Additional exploratory linear regression analyses ensured that the interaction effect between age of last AUD and HIV status was not significant in any other neurocognitive outcome (i.e. global and all other domains; all Ps > 0.10). Next, in order to distinguish the age of last AUD from the amount of time that has elapsed since one’s last reported AUD (i.e. a potential proxy for time in AUD recovery), the multivariable regression model predicting processing speed among all participants with lifetime AUD was repeated using years since last AUD in place of age of last AUD. Although there were main effects of HIV status (b = −0.76; P < 0.01) and years since last AUD (b = 0.03; P < 0.01), the interaction term (HIV status x years since last AUD) was not significant (b = −0.01; P > 0.10).

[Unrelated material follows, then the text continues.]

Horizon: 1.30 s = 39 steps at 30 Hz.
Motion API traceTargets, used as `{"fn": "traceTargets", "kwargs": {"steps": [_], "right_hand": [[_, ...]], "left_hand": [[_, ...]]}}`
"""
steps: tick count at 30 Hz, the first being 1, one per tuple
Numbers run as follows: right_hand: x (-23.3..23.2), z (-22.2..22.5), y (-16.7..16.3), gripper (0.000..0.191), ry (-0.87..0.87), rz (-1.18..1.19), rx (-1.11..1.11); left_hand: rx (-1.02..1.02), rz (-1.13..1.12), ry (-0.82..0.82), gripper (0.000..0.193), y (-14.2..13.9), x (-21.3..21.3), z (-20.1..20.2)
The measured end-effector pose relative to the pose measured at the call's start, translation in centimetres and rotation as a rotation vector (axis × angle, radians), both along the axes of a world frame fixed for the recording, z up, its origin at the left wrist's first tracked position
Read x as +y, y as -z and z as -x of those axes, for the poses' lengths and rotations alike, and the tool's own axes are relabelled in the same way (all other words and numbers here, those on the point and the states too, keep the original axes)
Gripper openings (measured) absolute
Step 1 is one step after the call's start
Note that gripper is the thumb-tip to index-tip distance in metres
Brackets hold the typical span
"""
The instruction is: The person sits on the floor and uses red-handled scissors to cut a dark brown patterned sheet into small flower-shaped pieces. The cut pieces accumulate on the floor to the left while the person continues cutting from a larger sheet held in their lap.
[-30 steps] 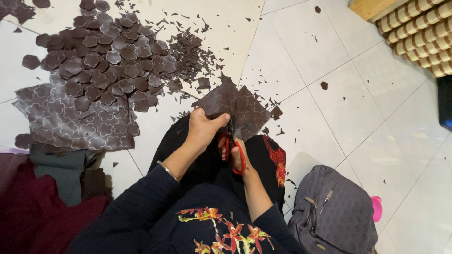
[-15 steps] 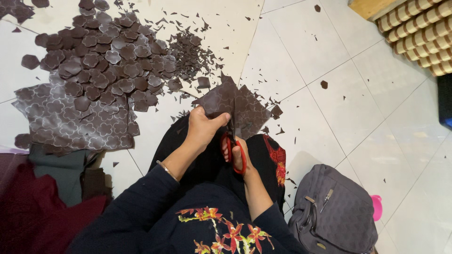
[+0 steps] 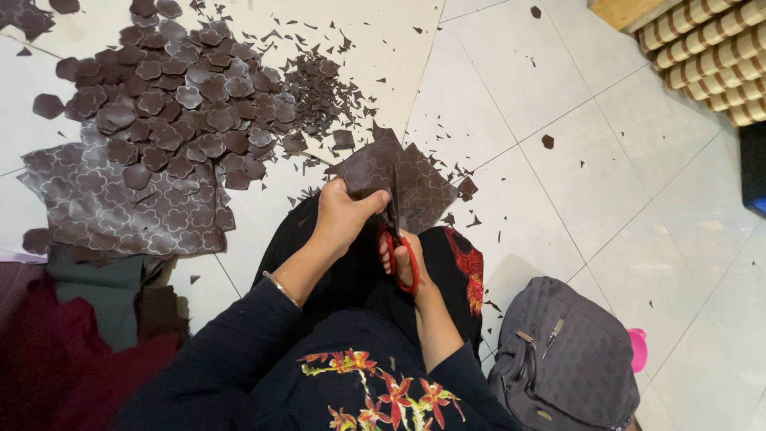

Relationships between processing speed and everyday functioning

Last, in order to understand the clinical relevance of processing speed on everyday functioning, we examined its relationships with self-reported cognitive difficulties (PAOFI score) and IADL dependence among all participants with lifetime history of AUD (n = 483). Bivariate correlational analysis showed that processing speed was related to PAOFI score (r = −0.26, P < 0.001) such that participants with worse processing speed performance reported more cognitive difficulties. This relationship remained significant in a linear regression model while covarying for age (b = −0.80, P < 0.001). Bivariate logistic regression showed that participants with better processing speed were less likely to be IADL dependent (OR = 0.87 [per unit increase], 95%CI = 0.80–0.95, P = 0.002), and this relationship held after covarying for age (OR = 0.87 [per unit increase], 95%CI = 0.80–0.95, P = 0.001).

DISCUSSION

As the population of PLWH continues to age and live into late life, it is critical to monitor factors that put these individuals at greater risk for neurocognitive impairment, including treatable and potentially preventable factors such as AUD. In partial support of our hypothesis, we demonstrated that older age of last AUD was significantly associated with worse processing speed, only among PLWH. In fact, age of last AUD was not related to any other neurocognitive domain, suggesting that age of last AUD may be selectively related to processing speed among PLWH. Our findings are consistent with previous studies that have found an association between past AUD and worse processing speed performance among older PLWH (Gongvatana et al., 2014), and importantly extends the literature by elucidating a novel association between processing speed and the age at which an individual last met criteria for an AUD. Notably, we also found that processing speed was clinically important, as slower speed related to more self-reported cognitive difficulties and greater likelihood of everyday functioning impairment.

Previous research has shown that long-term sustained sobriety after recovery from AUD is associated with at least some neural recovery and improvements in neurocognitive functioning among HIV seronegative adults (Stavro et al., 2013; Pfefferbaum et al., 2014). Thus, we additionally examined the interaction between HIV status and years since last AUD in order to understand whether the demonstrated age effect was simply a reflection of amount of time in potential ‘recovery’ from AUD. Although we found that greater time since last AUD was associated with better processing speed performance across the entire sample, this relationship did not differ by HIV status. This finding preliminarily supports that, in the context of HIV infection, age of last AUD may be an important predictor of neurocognitive outcomes beyond amount of time since last meeting criteria for an AUD.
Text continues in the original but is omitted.